▶ **What to do**
Nothing in the data may be altered; restate all of it exactly.

___ Supplied information

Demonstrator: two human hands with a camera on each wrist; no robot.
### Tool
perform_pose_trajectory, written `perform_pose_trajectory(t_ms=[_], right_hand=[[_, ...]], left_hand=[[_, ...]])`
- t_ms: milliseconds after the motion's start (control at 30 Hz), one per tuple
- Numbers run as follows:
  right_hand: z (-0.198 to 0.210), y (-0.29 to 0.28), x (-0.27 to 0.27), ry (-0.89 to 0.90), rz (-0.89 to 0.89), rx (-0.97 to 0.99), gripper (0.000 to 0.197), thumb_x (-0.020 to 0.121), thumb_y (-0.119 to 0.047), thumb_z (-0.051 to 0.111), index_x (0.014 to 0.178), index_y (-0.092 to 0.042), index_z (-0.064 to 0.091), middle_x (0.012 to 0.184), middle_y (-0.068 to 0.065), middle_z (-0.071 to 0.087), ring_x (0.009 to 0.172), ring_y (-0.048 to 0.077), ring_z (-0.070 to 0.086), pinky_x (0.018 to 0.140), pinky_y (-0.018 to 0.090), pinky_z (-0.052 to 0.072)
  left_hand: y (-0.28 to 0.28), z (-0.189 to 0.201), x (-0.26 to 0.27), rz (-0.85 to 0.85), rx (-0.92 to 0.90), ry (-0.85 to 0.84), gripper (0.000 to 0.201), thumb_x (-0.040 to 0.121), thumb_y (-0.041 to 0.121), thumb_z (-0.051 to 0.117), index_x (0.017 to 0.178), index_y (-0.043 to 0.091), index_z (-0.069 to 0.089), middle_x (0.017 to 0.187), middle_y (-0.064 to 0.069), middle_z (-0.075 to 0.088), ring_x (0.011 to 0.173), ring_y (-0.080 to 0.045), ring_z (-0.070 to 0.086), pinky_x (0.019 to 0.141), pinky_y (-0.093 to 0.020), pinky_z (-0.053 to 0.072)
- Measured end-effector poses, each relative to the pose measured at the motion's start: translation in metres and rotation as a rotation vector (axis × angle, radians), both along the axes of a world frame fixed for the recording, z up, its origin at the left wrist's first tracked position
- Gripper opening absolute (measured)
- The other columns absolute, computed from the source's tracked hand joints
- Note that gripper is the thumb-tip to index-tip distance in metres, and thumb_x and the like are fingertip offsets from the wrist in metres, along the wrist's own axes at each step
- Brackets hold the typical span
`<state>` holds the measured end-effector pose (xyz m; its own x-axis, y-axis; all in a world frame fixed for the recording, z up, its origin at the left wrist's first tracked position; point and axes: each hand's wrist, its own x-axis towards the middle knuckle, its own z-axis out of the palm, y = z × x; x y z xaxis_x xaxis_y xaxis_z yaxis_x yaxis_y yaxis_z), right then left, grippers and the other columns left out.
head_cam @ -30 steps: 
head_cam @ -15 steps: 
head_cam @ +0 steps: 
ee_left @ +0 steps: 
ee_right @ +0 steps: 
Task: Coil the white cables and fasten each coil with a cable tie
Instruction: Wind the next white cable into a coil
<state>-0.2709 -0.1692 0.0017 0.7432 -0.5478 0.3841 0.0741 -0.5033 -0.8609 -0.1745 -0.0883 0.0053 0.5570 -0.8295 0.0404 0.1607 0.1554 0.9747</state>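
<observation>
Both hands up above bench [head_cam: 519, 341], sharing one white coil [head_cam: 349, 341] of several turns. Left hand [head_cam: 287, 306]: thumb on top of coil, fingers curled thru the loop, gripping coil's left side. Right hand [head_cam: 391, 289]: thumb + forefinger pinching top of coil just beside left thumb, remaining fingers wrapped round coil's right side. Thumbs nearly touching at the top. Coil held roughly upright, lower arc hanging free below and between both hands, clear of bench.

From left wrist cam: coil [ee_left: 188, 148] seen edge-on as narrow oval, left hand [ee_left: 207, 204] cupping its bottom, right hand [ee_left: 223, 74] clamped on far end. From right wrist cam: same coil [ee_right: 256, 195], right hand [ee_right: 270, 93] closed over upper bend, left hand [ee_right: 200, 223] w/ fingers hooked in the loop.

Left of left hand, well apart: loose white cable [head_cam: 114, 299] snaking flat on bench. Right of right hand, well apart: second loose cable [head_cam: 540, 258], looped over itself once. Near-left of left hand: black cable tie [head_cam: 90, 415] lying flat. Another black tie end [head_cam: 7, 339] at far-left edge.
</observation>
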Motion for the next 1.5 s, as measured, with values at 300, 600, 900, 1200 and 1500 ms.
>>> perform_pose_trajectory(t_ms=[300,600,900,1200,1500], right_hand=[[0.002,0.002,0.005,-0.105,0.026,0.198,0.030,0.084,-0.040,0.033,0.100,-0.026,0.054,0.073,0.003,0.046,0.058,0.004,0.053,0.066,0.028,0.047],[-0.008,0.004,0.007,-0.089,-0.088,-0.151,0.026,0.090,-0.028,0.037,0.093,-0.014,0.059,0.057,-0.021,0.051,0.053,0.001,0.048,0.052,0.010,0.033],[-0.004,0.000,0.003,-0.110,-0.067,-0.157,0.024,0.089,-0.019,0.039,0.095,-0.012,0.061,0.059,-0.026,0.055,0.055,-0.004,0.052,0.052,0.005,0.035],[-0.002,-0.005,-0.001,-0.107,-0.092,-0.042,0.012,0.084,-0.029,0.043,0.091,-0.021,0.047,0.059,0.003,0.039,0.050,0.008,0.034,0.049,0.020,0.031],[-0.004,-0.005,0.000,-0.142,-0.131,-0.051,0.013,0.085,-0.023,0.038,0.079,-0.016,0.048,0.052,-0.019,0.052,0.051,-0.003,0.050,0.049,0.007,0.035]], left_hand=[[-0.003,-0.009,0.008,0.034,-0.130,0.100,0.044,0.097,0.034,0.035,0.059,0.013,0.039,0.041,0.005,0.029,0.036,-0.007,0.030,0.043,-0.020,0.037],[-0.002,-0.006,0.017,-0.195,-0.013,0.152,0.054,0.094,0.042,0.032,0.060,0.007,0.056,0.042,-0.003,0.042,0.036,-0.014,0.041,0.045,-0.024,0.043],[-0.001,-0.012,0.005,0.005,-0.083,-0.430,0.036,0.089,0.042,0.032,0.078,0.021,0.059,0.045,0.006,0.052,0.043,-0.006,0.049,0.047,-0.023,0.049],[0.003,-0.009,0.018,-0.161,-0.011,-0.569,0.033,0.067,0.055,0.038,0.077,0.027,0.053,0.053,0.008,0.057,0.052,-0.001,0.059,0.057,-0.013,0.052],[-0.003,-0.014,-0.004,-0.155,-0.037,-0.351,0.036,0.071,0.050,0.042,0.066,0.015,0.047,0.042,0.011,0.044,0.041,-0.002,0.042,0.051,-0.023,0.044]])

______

▶ **Output**
Demonstrator: two human hands with a camera on each wrist; no robot.
### Tool
perform_pose_trajectory, written `perform_pose_trajectory(t_ms=[_], right_hand=[[_, ...]], left_hand=[[_, ...]])`
- t_ms: milliseconds after the motion's start (control at 30 Hz), one per tuple
- Numbers run as follows:
  right_hand: z (-0.198 to 0.210), y (-0.29 to 0.28), x (-0.27 to 0.27), ry (-0.89 to 0.90), rz (-0.89 to 0.89), rx (-0.97 to 0.99), gripper (0.000 to 0.197), thumb_x (-0.020 to 0.121), thumb_y (-0.119 to 0.047), thumb_z (-0.051 to 0.111), index_x (0.014 to 0.178), index_y (-0.092 to 0.042), index_z (-0.064 to 0.091), middle_x (0.012 to 0.184), middle_y (-0.068 to 0.065), middle_z (-0.071 to 0.087), ring_x (0.009 to 0.172), ring_y (-0.048 to 0.077), ring_z (-0.070 to 0.086), pinky_x (0.018 to 0.140), pinky_y (-0.018 to 0.090), pinky_z (-0.052 to 0.072)
  left_hand: y (-0.28 to 0.28), z (-0.189 to 0.201), x (-0.26 to 0.27), rz (-0.85 to 0.85), rx (-0.92 to 0.90), ry (-0.85 to 0.84), gripper (0.000 to 0.201), thumb_x (-0.040 to 0.121), thumb_y (-0.041 to 0.121), thumb_z (-0.051 to 0.117), index_x (0.017 to 0.178), index_y (-0.043 to 0.091), index_z (-0.069 to 0.089), middle_x (0.017 to 0.187), middle_y (-0.064 to 0.069), middle_z (-0.075 to 0.088), ring_x (0.011 to 0.173), ring_y (-0.080 to 0.045), ring_z (-0.070 to 0.086), pinky_x (0.019 to 0.141), pinky_y (-0.093 to 0.020), pinky_z (-0.053 to 0.072)
- Measured end-effector poses, each relative to the pose measured at the motion's start: translation in metres and rotation as a rotation vector (axis × angle, radians), both along the axes of a world frame fixed for the recording, z up, its origin at the left wrist's first tracked position
- Gripper opening absolute (measured)
- The other columns absolute, computed from the source's tracked hand joints
- Note that gripper is the thumb-tip to index-tip distance in metres, and thumb_x and the like are fingertip offsets from the wrist in metres, along the wrist's own axes at each step
- Brackets hold the typical span
`<state>` holds the measured end-effector pose (xyz m; its own x-axis, y-axis; all in a world frame fixed for the recording, z up, its origin at the left wrist's first tracked position; point and axes: each hand's wrist, its own x-axis towards the middle knuckle, its own z-axis out of the palm, y = z × x; x y z xaxis_x xaxis_y xaxis_z yaxis_x yaxis_y yaxis_z), right then left, grippers and the other columns left out.
head_cam @ -30 steps: 
head_cam @ -15 steps: 
head_cam @ +0 steps: 
ee_left @ +0 steps: 
ee_right @ +0 steps: 
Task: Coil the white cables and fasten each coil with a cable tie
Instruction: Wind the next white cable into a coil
<state>-0.2709 -0.1692 0.0017 0.7432 -0.5478 0.3841 0.0741 -0.5033 -0.8609 -0.1745 -0.0883 0.0053 0.5570 -0.8295 0.0404 0.1607 0.1554 0.9747</state>
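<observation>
Both hands up above bench [head_cam: 519, 341], sharing one white coil [head_cam: 349, 341] of several turns. Left hand [head_cam: 287, 306]: thumb on top of coil, fingers curled thru the loop, gripping coil's left side. Right hand [head_cam: 391, 289]: thumb + forefinger pinching top of coil just beside left thumb, remaining fingers wrapped round coil's right side. Thumbs nearly touching at the top. Coil held roughly upright, lower arc hanging free below and between both hands, clear of bench.

From left wrist cam: coil [ee_left: 188, 148] seen edge-on as narrow oval, left hand [ee_left: 207, 204] cupping its bottom, right hand [ee_left: 223, 74] clamped on far end. From right wrist cam: same coil [ee_right: 256, 195], right hand [ee_right: 270, 93] closed over upper bend, left hand [ee_right: 200, 223] w/ fingers hooked in the loop.

Left of left hand, well apart: loose white cable [head_cam: 114, 299] snaking flat on bench. Right of right hand, well apart: second loose cable [head_cam: 540, 258], looped over itself once. Near-left of left hand: black cable tie [head_cam: 90, 415] lying flat. Another black tie end [head_cam: 7, 339] at far-left edge.
</observation>
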Motion for the next 1.5 s, as measured, with values at 300, 600, 900, 1200 and 1500 ms.
>>> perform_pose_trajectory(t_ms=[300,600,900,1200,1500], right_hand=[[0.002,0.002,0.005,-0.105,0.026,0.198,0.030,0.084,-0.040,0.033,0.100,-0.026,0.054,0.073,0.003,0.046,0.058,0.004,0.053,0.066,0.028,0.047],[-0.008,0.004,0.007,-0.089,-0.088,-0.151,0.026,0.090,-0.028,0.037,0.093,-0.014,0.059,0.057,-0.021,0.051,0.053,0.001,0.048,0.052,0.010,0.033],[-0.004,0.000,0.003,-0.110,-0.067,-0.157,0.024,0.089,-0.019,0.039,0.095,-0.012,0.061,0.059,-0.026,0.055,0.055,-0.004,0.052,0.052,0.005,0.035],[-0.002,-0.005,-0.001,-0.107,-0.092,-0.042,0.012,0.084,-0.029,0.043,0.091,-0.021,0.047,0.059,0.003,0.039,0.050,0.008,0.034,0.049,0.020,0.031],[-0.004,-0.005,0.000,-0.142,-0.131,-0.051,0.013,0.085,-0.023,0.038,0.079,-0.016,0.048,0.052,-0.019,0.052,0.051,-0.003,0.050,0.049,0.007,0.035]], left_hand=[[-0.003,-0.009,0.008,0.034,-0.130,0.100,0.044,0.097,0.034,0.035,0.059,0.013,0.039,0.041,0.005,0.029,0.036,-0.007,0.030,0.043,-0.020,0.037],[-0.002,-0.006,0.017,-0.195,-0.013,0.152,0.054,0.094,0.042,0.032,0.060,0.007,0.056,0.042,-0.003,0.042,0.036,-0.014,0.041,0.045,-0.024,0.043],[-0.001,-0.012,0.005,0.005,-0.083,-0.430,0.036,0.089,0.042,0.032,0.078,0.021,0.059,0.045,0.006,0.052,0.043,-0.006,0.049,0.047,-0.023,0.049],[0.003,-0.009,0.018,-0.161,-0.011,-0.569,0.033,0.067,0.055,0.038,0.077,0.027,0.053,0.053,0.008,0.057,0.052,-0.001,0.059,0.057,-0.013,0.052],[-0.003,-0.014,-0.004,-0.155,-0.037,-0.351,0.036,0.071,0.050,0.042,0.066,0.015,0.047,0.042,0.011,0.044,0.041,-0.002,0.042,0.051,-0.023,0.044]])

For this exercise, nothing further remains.